La commission sera présidée par un homme de grande culture, Driss Khrouz, birecteur de la Bibliothèque nationale.
L’annonce a été faite par Mohamed Amine Sbihi, ministre de la Culture, qui répondait, mardi 10 novembre, aux questions orales (vidéo).
M. Sbihi a annoncé que la démarche participative adoptée pour l’élaboration de ce projet de loi a été approuvée par le Roi Mohammed VI.
L’article 5 de la Constitution est consacré aux langues. Il prévoit deux lois organiques, une pour l’officialisation de la langue amazighe et l’autre, instaurant le Conseil national des langues.
Article 5
L’arabe demeure la langue officielle de l’Etat. L’Etat œuvre à la protection et au développement de la langue arabe, ainsi qu’à la promotion de son utilisation. De même, l’amazigh constitue une langue officielle de l’Etat, en tant que patrimoine commun à tous les Marocains sans exception.
Une loi organique définit le processus de mise en œuvre du caractère officiel de cette langue, ainsi que les modalités de son intégration dans l’enseignement et aux domaines prioritaires de la vie publique, et ce afin de lui permettre de remplir à terme sa fonction de langue officielle.
L’Etat œuvre à la préservation du Hassani, en tant que partie intégrante de l’identité culturelle marocaine unie, ainsi qu’à la protection des expressions culturelles et des parlers pratiqués au Maroc. De même, il veille à la cohérence de la politique linguistique et culturelle nationale et à l’apprentissage et la maîtrise des langues étrangères les plus utilisées dans le monde, en tant qu’outils de communication, d’intégration et d’interaction avec la société du savoir, et d’ouverture sur les différentes cultures et sur les civilisations contemporaines.

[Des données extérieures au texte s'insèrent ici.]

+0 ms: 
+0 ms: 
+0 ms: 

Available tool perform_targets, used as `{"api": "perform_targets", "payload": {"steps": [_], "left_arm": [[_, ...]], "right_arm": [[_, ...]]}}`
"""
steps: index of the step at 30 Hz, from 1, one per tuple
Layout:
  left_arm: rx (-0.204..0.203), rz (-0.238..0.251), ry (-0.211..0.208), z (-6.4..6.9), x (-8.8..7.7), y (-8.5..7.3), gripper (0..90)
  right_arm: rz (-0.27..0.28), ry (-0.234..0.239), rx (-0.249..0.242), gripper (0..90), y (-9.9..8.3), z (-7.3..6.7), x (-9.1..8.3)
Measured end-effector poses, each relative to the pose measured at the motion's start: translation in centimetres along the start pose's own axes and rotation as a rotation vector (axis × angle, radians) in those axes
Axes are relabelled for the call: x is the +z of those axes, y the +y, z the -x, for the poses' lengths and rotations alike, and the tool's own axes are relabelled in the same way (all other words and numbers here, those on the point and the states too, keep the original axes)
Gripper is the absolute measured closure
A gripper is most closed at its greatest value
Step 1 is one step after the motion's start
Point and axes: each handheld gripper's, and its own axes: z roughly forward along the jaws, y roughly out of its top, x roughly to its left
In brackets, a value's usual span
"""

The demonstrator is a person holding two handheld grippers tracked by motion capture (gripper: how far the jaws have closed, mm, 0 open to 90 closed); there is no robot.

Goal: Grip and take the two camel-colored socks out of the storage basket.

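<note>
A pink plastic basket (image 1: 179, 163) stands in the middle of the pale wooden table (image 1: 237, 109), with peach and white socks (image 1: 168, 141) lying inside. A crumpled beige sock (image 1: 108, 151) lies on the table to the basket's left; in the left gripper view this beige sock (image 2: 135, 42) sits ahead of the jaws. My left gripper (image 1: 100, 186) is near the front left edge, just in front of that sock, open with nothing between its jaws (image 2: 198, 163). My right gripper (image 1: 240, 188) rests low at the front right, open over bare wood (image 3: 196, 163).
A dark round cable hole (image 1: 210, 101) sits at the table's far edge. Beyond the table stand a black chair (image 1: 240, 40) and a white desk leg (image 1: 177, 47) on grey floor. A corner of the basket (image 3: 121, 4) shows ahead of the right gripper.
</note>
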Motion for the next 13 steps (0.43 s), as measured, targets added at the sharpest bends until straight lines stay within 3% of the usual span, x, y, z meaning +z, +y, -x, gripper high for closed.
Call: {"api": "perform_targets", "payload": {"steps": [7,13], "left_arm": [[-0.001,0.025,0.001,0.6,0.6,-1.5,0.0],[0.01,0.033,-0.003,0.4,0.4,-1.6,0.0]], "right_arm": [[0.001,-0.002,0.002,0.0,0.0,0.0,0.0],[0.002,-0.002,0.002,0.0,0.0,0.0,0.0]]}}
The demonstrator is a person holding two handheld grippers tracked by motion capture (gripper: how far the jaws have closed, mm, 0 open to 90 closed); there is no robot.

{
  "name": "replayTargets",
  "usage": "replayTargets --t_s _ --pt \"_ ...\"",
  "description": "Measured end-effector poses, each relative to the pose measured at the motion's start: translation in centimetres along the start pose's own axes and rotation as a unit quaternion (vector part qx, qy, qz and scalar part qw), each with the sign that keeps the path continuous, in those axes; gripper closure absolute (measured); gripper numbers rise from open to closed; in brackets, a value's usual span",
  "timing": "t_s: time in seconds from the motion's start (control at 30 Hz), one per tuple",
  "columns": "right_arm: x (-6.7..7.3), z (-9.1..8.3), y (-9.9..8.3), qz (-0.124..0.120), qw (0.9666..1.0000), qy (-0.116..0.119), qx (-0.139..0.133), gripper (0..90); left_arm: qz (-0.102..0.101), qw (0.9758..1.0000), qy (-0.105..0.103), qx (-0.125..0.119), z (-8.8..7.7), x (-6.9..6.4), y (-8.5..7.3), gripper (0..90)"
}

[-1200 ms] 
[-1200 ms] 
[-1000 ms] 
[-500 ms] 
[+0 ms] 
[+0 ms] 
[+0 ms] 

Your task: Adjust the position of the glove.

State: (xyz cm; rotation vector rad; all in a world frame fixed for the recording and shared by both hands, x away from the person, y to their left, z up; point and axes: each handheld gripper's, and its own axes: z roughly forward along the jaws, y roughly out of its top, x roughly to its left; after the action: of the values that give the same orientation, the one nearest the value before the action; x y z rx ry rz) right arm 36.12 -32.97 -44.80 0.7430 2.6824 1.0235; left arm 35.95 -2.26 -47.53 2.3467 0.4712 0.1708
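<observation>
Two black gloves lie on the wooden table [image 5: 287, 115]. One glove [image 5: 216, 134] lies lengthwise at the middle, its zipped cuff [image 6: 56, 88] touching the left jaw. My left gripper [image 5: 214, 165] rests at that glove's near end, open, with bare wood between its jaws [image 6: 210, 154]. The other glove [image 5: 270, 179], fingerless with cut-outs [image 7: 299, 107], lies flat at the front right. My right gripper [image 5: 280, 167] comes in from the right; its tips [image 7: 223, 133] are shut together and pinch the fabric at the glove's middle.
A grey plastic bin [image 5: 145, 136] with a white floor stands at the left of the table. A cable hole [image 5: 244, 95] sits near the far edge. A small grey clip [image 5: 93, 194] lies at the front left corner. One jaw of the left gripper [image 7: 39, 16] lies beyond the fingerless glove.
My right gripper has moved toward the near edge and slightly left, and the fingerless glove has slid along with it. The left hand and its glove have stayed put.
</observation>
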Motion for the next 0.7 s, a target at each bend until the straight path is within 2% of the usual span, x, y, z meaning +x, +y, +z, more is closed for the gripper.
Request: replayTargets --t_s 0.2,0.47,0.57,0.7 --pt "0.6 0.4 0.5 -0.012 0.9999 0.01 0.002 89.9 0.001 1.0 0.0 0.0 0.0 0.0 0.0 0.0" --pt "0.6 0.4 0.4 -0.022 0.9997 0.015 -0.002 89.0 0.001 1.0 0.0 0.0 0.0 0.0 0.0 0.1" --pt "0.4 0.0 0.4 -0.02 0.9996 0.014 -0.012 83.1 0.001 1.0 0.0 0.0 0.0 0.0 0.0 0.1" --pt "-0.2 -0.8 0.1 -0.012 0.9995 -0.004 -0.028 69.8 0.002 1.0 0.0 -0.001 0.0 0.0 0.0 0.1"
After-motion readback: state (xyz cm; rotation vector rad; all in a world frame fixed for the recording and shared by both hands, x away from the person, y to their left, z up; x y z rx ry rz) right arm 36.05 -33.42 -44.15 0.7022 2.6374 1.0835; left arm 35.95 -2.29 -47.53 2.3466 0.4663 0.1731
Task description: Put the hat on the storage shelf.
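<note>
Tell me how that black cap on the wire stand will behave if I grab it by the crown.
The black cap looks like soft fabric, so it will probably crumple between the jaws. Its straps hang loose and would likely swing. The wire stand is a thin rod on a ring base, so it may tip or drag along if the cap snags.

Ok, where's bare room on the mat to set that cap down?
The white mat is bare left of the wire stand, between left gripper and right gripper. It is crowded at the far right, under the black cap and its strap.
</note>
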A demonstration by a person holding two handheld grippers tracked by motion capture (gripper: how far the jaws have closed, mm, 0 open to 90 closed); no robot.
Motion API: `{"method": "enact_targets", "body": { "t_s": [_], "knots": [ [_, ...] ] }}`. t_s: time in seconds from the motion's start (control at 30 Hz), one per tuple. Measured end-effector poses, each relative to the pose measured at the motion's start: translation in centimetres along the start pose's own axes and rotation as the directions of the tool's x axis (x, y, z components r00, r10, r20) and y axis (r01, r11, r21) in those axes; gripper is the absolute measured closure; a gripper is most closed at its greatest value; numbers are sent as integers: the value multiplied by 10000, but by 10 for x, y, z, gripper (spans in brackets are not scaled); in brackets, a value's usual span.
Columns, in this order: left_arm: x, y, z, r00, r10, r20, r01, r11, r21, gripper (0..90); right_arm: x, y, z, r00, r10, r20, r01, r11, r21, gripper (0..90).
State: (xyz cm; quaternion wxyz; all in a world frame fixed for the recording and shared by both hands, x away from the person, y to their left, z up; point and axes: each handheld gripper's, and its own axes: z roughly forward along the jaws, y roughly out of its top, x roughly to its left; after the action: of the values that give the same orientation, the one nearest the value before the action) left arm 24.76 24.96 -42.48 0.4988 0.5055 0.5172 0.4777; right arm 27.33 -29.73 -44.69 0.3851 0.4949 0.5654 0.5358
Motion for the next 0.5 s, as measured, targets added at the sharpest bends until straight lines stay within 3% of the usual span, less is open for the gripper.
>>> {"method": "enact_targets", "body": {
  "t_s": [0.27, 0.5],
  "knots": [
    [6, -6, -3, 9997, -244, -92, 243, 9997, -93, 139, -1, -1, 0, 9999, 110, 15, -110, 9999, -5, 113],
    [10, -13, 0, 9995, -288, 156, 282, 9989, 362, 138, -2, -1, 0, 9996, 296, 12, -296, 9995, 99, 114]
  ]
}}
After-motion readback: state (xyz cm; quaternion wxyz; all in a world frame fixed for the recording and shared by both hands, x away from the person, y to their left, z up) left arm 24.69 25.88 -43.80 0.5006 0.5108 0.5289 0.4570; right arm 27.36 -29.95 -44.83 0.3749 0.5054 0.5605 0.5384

Il est créé un Conseil national des langues et de la culture marocaine, chargé notamment de la protection et du développement des langues arabe et amazighe et des diverses expressions culturelles marocaines, qui constituent un patrimoine authentique et une source d’inspiration contemporaine. Il regroupe l’ensemble des institutions concernées par ces domaines. Une loi organique en détermine les attributions, la composition et les modalités de fonctionnement.